"""

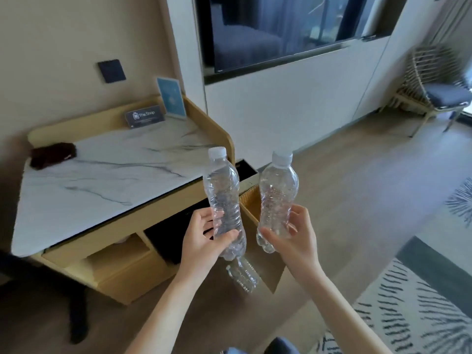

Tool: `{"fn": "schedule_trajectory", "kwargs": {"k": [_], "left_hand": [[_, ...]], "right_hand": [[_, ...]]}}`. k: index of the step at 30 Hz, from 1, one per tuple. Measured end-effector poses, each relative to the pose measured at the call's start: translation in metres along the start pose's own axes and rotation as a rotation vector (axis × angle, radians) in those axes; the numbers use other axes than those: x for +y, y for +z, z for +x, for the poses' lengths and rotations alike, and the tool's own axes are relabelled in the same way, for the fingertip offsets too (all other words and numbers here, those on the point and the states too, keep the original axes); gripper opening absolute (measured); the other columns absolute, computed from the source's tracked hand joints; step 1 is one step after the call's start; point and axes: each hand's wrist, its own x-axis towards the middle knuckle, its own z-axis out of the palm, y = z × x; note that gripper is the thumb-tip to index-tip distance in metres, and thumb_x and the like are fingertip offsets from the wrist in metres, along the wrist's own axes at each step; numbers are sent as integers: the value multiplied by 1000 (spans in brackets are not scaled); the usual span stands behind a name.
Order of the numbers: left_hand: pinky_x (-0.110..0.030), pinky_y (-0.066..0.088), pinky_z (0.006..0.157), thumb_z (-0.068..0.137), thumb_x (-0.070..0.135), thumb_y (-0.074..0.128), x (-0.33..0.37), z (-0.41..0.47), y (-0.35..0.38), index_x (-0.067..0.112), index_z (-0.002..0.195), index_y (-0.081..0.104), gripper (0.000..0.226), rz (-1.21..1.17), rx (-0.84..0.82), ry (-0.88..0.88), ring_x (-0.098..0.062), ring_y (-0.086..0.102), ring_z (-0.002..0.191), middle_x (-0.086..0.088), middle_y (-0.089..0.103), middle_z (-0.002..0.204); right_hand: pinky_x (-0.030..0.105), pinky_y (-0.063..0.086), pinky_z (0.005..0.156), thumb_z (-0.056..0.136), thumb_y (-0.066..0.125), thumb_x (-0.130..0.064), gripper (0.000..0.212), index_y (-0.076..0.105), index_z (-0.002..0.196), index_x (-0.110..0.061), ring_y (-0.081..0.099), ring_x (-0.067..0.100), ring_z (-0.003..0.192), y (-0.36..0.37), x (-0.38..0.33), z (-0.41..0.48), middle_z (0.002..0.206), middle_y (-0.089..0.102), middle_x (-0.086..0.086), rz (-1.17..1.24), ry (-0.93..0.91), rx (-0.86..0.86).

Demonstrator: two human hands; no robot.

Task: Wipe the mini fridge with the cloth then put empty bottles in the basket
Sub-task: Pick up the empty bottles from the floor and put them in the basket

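Marble-topped and edged in pale wood, the cabinet (107, 175) fills the left of the view, with wood flooring to its right. Out in front, the left hand (204, 241) is wrapped around the lower half of one clear bottle (224, 200), and the right hand (293, 238) grips the base of a second bottle (278, 198); both stand upright, capped, and look empty. Below them a third bottle (242, 275) lies on its side on the floor, just beside the basket (251, 203) that shows between the two held ones. Farther left, the dark cloth (52, 155) sits bunched on the marble, so wiping looks finished. Thin ribbed plastic like this should be very light and springy, and will crumple if squeezed hard. A loose grasp around the ribbed middle seems safest for lowering each into the basket.
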Motion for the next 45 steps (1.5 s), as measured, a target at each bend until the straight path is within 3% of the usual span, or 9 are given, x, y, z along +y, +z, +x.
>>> {"fn": "schedule_trajectory", "kwargs": {"k": [6, 9, 13, 20, 23, 26, 33, 40, 45], "left_hand": [[-36, 51, 102, 54, 45, 87, -5, 2, 10, 30, 116, 56, 71, 6, -222, 2, -8, 62, 114, 13, 66, 121], [-38, 50, 103, 56, 42, 89, -5, -1, 30, 30, 116, 55, 69, 9, -320, -21, -5, 62, 112, 16, 67, 118], [-40, 49, 104, 60, 40, 88, 1, -3, 76, 28, 117, 54, 68, 16, -467, -37, 3, 62, 105, 18, 67, 117], [-28, 52, 93, 57, 53, 91, 9, -16, 205, 31, 116, 53, 73, 36, -689, -35, -3, 64, 109, 17, 67, 119], [-22, 51, 87, 57, 45, 85, 14, -25, 276, 33, 114, 54, 65, 51, -751, -33, -3, 64, 107, 18, 66, 118], [-26, 53, 90, 59, 46, 86, 20, -31, 345, 35, 114, 55, 64, 62, -767, -14, -2, 65, 105, 21, 67, 115], [-26, 52, 89, 64, 38, 86, 54, -31, 464, 28, 117, 56, 61, 8, -698, -48, 1, 65, 103, 21, 68, 117], [-29, 51, 95, 70, 29, 86, 49, 24, 517, 30, 114, 55, 54, 47, -544, -94, -3, 64, 108, 17, 68, 118], [-24, 48, 90, 69, 33, 86, 35, 92, 545, 34, 113, 56, 53, 63, -442, -105, -4, 63, 107, 17, 68, 115]], "right_hand": [[19, 52, 82, 67, 90, -13, 60, 53, 113, -24, 67, 6, 96, -15, 11, -38, 106, 68, -10, -45, 25, 221], [10, 48, 78, 68, 90, -13, 60, 52, 115, -20, 66, 2, 96, -32, 17, -56, 109, 67, -8, -60, 47, 305], [7, 43, 86, 69, 90, -20, 60, 52, 116, -22, 62, -1, 103, -71, 24, -72, 109, 65, -13, -129, 51, 402], [34, 53, 94, 70, 89, -25, 61, 52, 119, -22, 66, 7, 102, -184, 37, -86, 110, 67, -8, -165, 108, 587], [37, 56, 90, 71, 88, -27, 61, 52, 120, -23, 67, 10, 101, -247, 49, -85, 110, 68, -6, -186, 135, 645], [30, 56, 89, 72, 88, -21, 57, 52, 116, -27, 67, 8, 99, -313, 55, -75, 109, 68, -7, -205, 136, 677], [45, 50, 99, 72, 88, -25, 57, 52, 116, -29, 65, 8, 103, -443, 58, -18, 109, 67, -9, -223, 171, 609], [40, 50, 99, 71, 87, -37, 63, 49, 121, -30, 61, 8, 110, -489, 91, 75, 116, 65, -9, -215, 230, 490], [27, 48, 97, 71, 88, -24, 60, 51, 118, -26, 60, 6, 108, -495, 116, 166, 112, 65, -9, -190, 232, 396]]}}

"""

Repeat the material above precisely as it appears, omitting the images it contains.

Tool: `{"fn": "schedule_trajectory", "kwargs": {"k": [_], "left_hand": [[_, ...]], "right_hand": [[_, ...]]}}`. k: index of the step at 30 Hz, from 1, one per tuple. Measured end-effector poses, each relative to the pose measured at the call's start: translation in metres along the start pose's own axes and rotation as a rotation vector (axis × angle, radians) in those axes; the numbers use other axes than those: x for +y, y for +z, z for +x, for the poses' lengths and rotations alike, and the tool's own axes are relabelled in the same way, for the fingertip offsets too (all other words and numbers here, those on the point and the states too, keep the original axes); gripper opening absolute (measured); the other columns absolute, computed from the source's tracked hand joints; step 1 is one step after the call's start; point and axes: each hand's wrist, its own x-axis towards the middle knuckle, its own z-axis out of the palm, y = z × x; note that gripper is the thumb-tip to index-tip distance in metres, and thumb_x and the like are fingertip offsets from the wrist in metres, along the wrist's own axes at each step; numbers are sent as integers: the value multiplied by 1000 (spans in brackets are not scaled); the usual span stands behind a name.
Order of the numbers: left_hand: pinky_x (-0.110..0.030), pinky_y (-0.066..0.088), pinky_z (0.006..0.157), thumb_z (-0.068..0.137), thumb_x (-0.070..0.135), thumb_y (-0.074..0.128), x (-0.33..0.37), z (-0.41..0.47), y (-0.35..0.38), index_x (-0.067..0.112), index_z (-0.002..0.195), index_y (-0.081..0.104), gripper (0.000..0.226), rz (-1.21..1.17), rx (-0.84..0.82), ry (-0.88..0.88), ring_x (-0.098..0.062), ring_y (-0.086..0.102), ring_z (-0.002..0.191), middle_x (-0.086..0.088), middle_y (-0.089..0.103), middle_z (-0.002..0.204); right_hand: pinky_x (-0.030..0.105), pinky_y (-0.063..0.086), pinky_z (0.005..0.156), thumb_z (-0.056..0.136), thumb_y (-0.066..0.125), thumb_x (-0.130..0.064), gripper (0.000..0.212), index_y (-0.076..0.105), index_z (-0.002..0.196), index_x (-0.110..0.061), ring_y (-0.081..0.099), ring_x (-0.067..0.100), ring_z (-0.003..0.192), y (-0.36..0.37), x (-0.38..0.33), z (-0.41..0.48), middle_z (0.002..0.206), middle_y (-0.089..0.102), middle_x (-0.086..0.086), rz (-1.17..1.24), ry (-0.93..0.91), rx (-0.86..0.86).

Demonstrator: two human hands; no robot.

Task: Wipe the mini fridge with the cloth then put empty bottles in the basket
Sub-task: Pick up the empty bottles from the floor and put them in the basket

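Marble-topped and edged in pale wood, the cabinet (107, 175) fills the left of the view, with wood flooring to its right. Out in front, the left hand (204, 241) is wrapped around the lower half of one clear bottle (224, 200), and the right hand (293, 238) grips the base of a second bottle (278, 198); both stand upright, capped, and look empty. Below them a third bottle (242, 275) lies on its side on the floor, just beside the basket (251, 203) that shows between the two held ones. Farther left, the dark cloth (52, 155) sits bunched on the marble, so wiping looks finished. Thin ribbed plastic like this should be very light and springy, and will crumple if squeezed hard. A loose grasp around the ribbed middle seems safest for lowering each into the basket.
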Motion for the next 45 steps (1.5 s), as measured, a target at each bend until the straight path is within 3% of the usual span, or 9 are given, x, y, z along +y, +z, +x.
>>> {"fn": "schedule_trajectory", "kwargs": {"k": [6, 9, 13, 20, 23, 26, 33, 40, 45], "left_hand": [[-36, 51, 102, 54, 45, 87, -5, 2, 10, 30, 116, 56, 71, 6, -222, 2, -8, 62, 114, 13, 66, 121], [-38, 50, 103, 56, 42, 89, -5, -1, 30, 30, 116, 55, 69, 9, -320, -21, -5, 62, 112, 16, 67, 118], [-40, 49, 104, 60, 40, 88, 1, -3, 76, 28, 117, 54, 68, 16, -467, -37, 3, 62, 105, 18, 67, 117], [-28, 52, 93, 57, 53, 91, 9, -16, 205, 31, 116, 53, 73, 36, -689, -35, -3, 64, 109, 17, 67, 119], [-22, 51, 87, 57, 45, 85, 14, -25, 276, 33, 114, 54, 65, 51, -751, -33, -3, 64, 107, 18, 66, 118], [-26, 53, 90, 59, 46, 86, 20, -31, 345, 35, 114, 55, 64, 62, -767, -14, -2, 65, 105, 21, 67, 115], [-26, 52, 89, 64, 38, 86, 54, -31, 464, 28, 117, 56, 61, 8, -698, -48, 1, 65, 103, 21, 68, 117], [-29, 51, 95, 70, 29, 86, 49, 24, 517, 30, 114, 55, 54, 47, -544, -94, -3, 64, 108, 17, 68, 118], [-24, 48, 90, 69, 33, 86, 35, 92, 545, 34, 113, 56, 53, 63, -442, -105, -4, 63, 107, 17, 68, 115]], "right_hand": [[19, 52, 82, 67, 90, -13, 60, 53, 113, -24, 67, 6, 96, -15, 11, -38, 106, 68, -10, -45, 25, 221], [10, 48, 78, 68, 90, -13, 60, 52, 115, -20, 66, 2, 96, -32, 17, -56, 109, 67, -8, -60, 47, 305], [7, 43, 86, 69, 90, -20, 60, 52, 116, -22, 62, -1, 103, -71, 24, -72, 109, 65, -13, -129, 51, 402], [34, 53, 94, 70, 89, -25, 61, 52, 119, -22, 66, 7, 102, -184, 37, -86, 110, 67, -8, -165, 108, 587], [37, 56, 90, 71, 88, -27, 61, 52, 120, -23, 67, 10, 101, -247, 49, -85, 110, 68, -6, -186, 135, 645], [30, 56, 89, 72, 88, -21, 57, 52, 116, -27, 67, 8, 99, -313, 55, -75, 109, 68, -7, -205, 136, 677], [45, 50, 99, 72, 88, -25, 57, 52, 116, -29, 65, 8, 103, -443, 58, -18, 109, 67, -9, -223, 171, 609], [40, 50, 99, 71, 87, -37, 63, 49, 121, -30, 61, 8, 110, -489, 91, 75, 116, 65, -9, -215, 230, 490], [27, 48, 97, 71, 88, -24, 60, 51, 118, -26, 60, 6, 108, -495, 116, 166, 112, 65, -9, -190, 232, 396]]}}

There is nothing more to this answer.